Shame on Starbucks; no newspapers.

I had gotten accustomed to the fact that wherever I was in the US I could find the NY Times at the nearest Starbucks. So I am visiting my son in a Boston suburb and walked over this morning to the local Starbucks only to find that the entire company has stopped carrying newspapers. I did finally find one at a drugstore but that is hit and miss.

From an ABC report: *The coffee-chain says it is gradually reducing non-core products and items people are not buying, like CD’s.

The paper is the next to go.*

I find it a little annoying as well, but that’s because I’m an old white guy who still likes to read physical newspapers. But it’s a dying medium( like message boards! )and most people DON’T read them these days. They certainly don’t buy them. I can’t really blame Starbucks about this, as inconvenient as it very occasionally is to me.

It’s just the inevitable march of progress. Time to accept that we’re obsolescent and increasingly irrelevant from a marketing pov ;).

ETA: I CAN blame Starbucks for jumping on the Christmas before Thanksgiving bandwagon, which is a sign of the decline of American civilization generally.

Why don’t they provide a few newspapers and books for customers to read while they are sitting there drinking their coffee, instead of stocking up on copies that won’t sell or not subscribing at all?

Shame? For not selling something that relatively very few people want and loses them money? lol

Because only a handful of old people( like me )still read newspapers or books while sipping their coffee.
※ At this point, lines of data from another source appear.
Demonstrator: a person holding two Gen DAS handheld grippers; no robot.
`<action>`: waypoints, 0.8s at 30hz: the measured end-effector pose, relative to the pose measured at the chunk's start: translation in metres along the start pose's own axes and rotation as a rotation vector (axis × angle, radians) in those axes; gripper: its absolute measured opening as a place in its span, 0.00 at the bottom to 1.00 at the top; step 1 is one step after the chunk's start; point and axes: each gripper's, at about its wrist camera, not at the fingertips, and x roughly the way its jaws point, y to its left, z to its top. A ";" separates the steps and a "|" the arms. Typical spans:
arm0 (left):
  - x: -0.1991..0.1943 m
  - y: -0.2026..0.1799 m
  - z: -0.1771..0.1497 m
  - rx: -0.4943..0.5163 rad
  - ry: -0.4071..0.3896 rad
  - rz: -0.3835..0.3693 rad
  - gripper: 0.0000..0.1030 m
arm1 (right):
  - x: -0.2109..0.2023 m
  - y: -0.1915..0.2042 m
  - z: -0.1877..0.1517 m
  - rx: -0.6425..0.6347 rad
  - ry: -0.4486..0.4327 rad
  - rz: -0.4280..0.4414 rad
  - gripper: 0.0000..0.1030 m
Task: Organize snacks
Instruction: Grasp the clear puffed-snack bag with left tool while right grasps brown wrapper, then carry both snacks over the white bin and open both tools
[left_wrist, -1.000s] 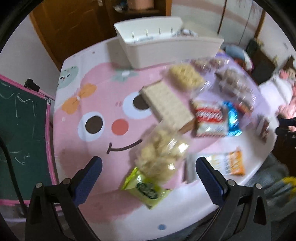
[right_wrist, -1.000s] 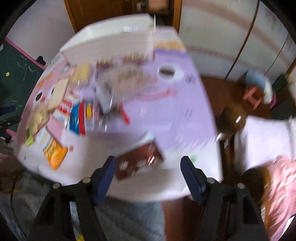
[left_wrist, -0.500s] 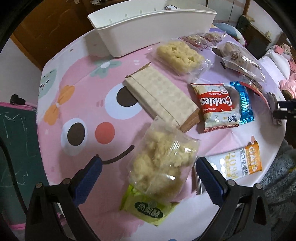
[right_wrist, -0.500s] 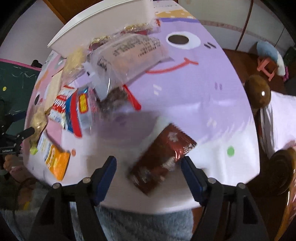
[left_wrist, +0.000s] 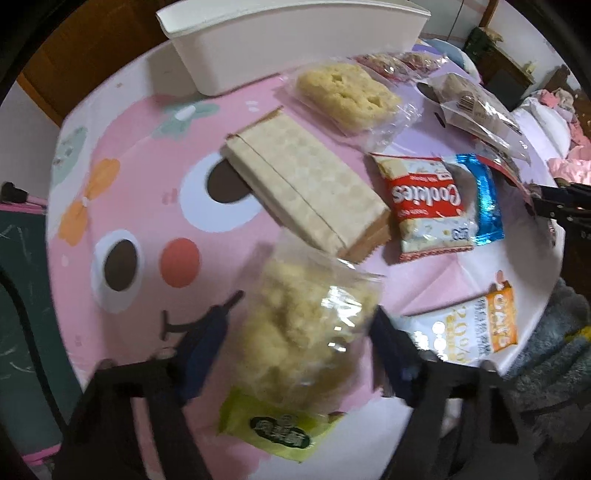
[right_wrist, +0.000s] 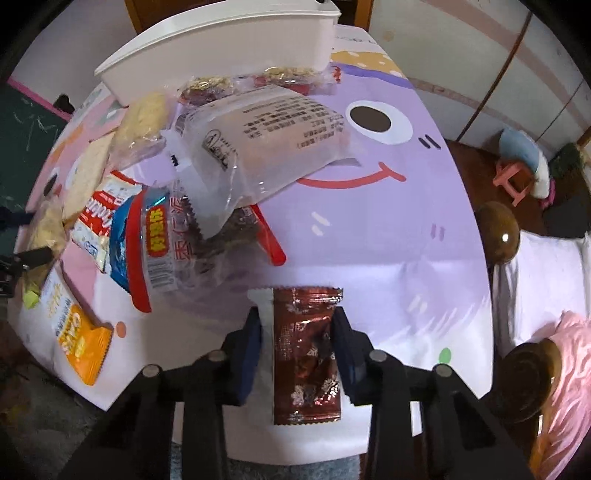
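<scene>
A lived-in home room is showing: a round tabletop (right_wrist: 424, 258) wearing a cartoon-face cloth, a child's pink stool (right_wrist: 517, 181) standing far beyond the right claw, a chalkboard (left_wrist: 18, 295) leaning left of the left claw, wooden doors (left_wrist: 92, 55) behind.

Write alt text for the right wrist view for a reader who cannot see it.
The right gripper has its jaws closed against both sides of a dark red foil snack packet near the table's front edge. Beyond it, more snack packs lie piled on a purple cartoon-face tablecloth, before a white bin.
</scene>
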 end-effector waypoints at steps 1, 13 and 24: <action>0.001 -0.001 0.001 -0.004 0.001 0.008 0.64 | -0.001 -0.003 0.000 0.018 0.003 0.027 0.34; -0.032 -0.004 -0.001 -0.129 -0.093 0.024 0.45 | -0.036 -0.011 -0.001 0.047 -0.081 0.095 0.33; -0.133 -0.031 0.027 -0.123 -0.293 0.013 0.45 | -0.097 0.017 0.031 -0.051 -0.255 0.115 0.33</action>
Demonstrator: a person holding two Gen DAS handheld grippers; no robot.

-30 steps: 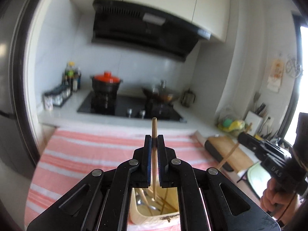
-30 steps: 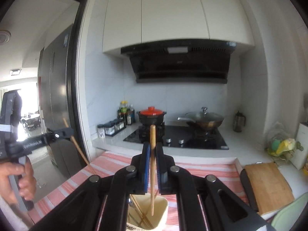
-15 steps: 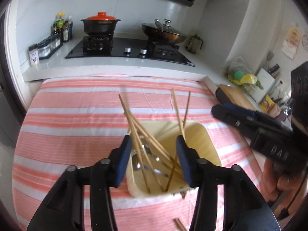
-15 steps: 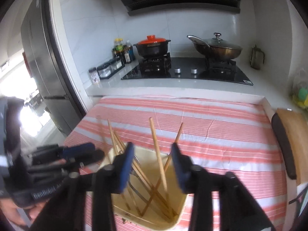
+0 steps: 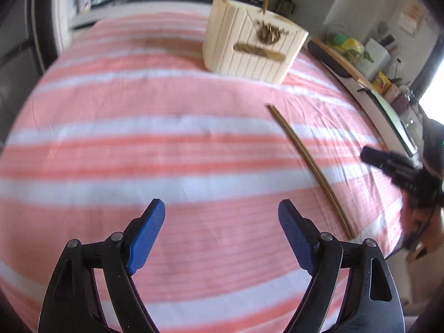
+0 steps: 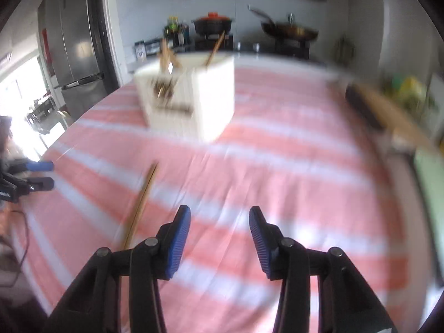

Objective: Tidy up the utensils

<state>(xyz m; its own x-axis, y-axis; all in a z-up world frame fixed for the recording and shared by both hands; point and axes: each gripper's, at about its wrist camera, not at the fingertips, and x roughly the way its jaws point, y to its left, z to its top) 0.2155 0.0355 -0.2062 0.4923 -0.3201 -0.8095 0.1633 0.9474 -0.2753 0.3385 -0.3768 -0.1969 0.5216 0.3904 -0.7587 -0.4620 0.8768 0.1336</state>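
Note:
A cream utensil holder (image 5: 251,45) with several chopsticks sticking out stands on the pink striped cloth (image 5: 138,138); it also shows, blurred, in the right wrist view (image 6: 191,97). A pair of chopsticks (image 5: 310,166) lies flat on the cloth in front of it, also seen in the right wrist view (image 6: 140,202). My left gripper (image 5: 220,233) is open and empty, low over the cloth, left of the chopsticks. My right gripper (image 6: 219,238) is open and empty, just right of the chopsticks' near end; it shows at the right edge of the left wrist view (image 5: 388,163).
A wooden cutting board (image 6: 388,111) lies along the cloth's right edge. A stove with a red-lidded pot (image 6: 212,23) and a wok (image 6: 288,29) stands behind. A fridge (image 6: 75,50) is at the left. The left gripper shows at the left edge of the right wrist view (image 6: 41,174).
Both grippers let go of their chopsticks into the holder, opened, and dropped back and down to just above the cloth near the lying chopsticks.

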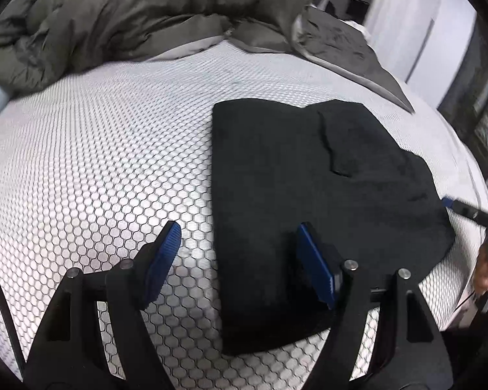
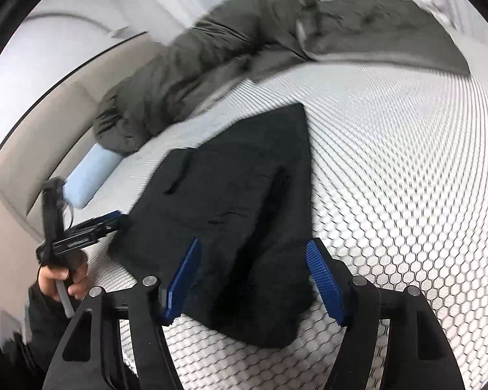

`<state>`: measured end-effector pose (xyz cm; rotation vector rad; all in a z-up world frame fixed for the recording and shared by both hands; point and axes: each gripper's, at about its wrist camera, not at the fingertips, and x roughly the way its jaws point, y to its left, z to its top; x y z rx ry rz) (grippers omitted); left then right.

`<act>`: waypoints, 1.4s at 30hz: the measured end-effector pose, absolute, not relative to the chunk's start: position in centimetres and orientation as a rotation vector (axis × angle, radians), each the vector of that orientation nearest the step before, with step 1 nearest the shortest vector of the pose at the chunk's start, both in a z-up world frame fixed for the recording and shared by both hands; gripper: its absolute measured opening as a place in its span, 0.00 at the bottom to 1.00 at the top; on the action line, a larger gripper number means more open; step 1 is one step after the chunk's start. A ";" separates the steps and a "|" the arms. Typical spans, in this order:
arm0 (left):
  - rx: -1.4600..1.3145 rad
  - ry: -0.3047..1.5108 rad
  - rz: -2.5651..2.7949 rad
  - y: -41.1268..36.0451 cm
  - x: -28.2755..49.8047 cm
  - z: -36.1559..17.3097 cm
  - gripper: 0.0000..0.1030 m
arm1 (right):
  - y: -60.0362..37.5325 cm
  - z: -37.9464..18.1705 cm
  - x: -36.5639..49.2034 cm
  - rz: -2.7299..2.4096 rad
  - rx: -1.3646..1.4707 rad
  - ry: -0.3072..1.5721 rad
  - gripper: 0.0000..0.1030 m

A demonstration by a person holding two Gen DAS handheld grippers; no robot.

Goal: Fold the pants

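Both tongs stand wide and hold nothing. The left tongs (image 1: 239, 265) hover over the near left edge of the pants (image 1: 309, 195), one pad above the cloth and one above the bed (image 1: 97, 162). The right tongs (image 2: 253, 281) hang over the near end of the pants, with the cloth below the gap and not pinched. The black pants lie flat on the bed in a compact, folded shape, so the fold looks nearly finished and the open tongs fit a release. Behind the pants, a grey duvet (image 1: 130, 16) is bunched up, and a pale blue pillow (image 2: 89, 175) lies at the bed's edge.
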<state>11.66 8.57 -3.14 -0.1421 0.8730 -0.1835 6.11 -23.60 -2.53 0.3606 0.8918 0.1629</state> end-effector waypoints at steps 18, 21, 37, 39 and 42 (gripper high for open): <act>-0.176 0.898 -0.142 8.0 15.5 -3.4 0.37 | -20.6 -3.7 11.4 0.100 0.340 0.896 0.24; -0.175 0.903 -0.113 7.9 16.9 -3.7 0.37 | -20.5 -3.9 12.5 0.032 0.319 0.882 0.24; -0.019 0.831 -0.100 7.0 12.6 -3.2 0.43 | -21.2 -3.6 5.1 -0.024 0.174 0.968 0.26; -0.016 0.827 -0.088 6.9 12.1 -2.8 0.43 | -21.0 -2.7 4.6 -0.026 0.169 0.920 0.26; -0.031 0.794 -0.091 6.3 11.0 -1.9 0.59 | -20.6 -0.6 4.2 -0.015 0.210 0.811 0.29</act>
Most people, including some old people( sometimes including me )read their phones, fiddle with a pad or tap away on a laptop. Paper media aren’t quite dead, but they’re dying and it has almost certainly passed the point of no return. Why spend money on a few newspapers that only a couple of people will even glance at?
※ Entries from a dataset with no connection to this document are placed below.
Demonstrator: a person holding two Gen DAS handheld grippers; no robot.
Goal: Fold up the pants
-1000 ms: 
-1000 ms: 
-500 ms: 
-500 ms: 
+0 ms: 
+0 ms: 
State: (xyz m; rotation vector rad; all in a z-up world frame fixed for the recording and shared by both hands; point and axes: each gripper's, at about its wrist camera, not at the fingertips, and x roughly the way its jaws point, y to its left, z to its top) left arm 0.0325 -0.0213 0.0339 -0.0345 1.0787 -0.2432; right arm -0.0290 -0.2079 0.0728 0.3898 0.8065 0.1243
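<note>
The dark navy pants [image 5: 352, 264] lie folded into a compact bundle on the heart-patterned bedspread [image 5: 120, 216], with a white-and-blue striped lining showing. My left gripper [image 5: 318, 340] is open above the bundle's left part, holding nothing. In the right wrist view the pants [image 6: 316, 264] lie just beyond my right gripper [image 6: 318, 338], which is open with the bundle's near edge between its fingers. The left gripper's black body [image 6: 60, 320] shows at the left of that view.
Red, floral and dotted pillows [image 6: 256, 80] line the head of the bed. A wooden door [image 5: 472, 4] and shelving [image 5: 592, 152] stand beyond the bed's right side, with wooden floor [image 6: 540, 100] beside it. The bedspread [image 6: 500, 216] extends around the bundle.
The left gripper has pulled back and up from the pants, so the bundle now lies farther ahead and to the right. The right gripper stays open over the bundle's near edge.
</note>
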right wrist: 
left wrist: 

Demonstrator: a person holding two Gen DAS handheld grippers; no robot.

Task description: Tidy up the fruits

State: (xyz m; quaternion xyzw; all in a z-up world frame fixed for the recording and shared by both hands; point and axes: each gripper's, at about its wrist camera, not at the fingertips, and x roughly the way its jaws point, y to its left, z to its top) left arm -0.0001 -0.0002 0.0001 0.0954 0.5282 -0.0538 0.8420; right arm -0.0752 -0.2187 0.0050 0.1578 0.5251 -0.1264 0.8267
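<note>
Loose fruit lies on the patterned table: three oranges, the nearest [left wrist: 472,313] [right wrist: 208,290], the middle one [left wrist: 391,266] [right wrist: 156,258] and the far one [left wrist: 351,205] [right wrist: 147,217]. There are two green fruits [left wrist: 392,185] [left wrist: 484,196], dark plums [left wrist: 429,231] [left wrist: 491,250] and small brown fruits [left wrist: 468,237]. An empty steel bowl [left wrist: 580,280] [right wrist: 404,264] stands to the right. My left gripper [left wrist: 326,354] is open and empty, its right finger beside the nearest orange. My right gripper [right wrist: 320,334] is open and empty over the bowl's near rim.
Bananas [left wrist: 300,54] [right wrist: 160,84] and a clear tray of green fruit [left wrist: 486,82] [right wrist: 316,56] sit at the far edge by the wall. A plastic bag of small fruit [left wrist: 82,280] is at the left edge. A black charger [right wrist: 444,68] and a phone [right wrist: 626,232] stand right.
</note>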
Granted that might vary from place to place. On an individual store basis your idea might have some real merit. But as corporate policy goes, this one is relatively sane.

Do hotels still provide complementary copies of newspapers to rooms and/or guests? I haven’t been in any hotel for about a year, but for as long as I can remember, there was a current USAToday available, free, for each room.

I have tried the e-version of newspapers and magazines. They suck.

Big time!

Gimme the “old fashioned” stuff, PLEASE!

God help us when Starbucks sells the e-version of coffee!
~VOW

that’s the nice thing about going to a Starbucks inside a store especially Barnes and noble … of course thanks to me and my friends now they wrap all the ad&d gamebooks but wed nab a table then raid the RPG section and play the afternoon away eating day-old pastry they couldn’t sell although we did buy drinks and tip for them putting up with our nonsense

I think they’re making free online newspapers available, if you connect to their wifi, including the L.A. Times and the N.Y. Times, and many others. So at least there’s more variety, and they’re not completely getting rid of the news.

Thread title reads like what I yell at the new puppy. But her name ain’t Starbucks. It’s Hickory.

So I won’t have some Middle-of-the-Road Pop Diva’s saccharine album of Christmas ballads staring at me while I wait in line? I guess I’ll survive…

IME, some years ago, nicer hotels went from placing a USA Today (or another paper) in front of each room door every morning, to having a stack of papers available at the front desk.

But, now that you ask about it, I don’t remember even seeing a stack of newspapers at a hotel in at least the past year (and I’ve stayed at three different hotels, in three different cities, in the past month). Some might still do it, but I suspect it’s dying off.

The local Denny’s has newspapers available. But I think that’s going to end soon, given as how few people read them, preferring news on their phones.

Why read yesterday’s news when you can read today’s?

Just stayed at a hotel in D.C., you could scan a code for that day’s copy of USA today. I’ve stayed there in the past and they used to have a stack at the front desk.

At Starbucks, you can get free access to a bunch of papers though their WiFi. I read the Des Moines Register at a Starbucks in D.C. the morning they released their latest poll.

And why deal with newsprint on your hands? (Is that something that still happens?)

Nonsense! You should offer to sit behind a glass display case so millennials can see how old people used to read the news.

Bonus points if you occasionally look above your newspaper to scowl at the young’uns. :smiley:

The CDs were never intended to be a profitable part of the business. They were intended to avoid paying license fees for the music played in the stores. “Record stores” are exempt from such fees.

You mean like at the room in the morning? I can’t remember the last time I’ve seen that, and I’m at a hotel at least several times a year. But I almost always go to Hampton Inns/Residence Inns and those sort of mid level hotels, nothing fancy. We did stay at a fancier resort hotel this year, though, and no newspapers to the door there, either. No idea if there were any at the desk, though, as I’ve never asked.

Heck, I’m having a hard time remembering last time I was offered a newspaper on a flight. That used to be a thing, too. I swear for both it feels like it’s been this way for a decade or two.

We vacation in St Martin every year. A newspaper (Florida International Edition?) is on our door every morning at sunrise. We read the news on our phones. The paper goes straight into the garbage can. Every year I hope they’ve discontinued the practice.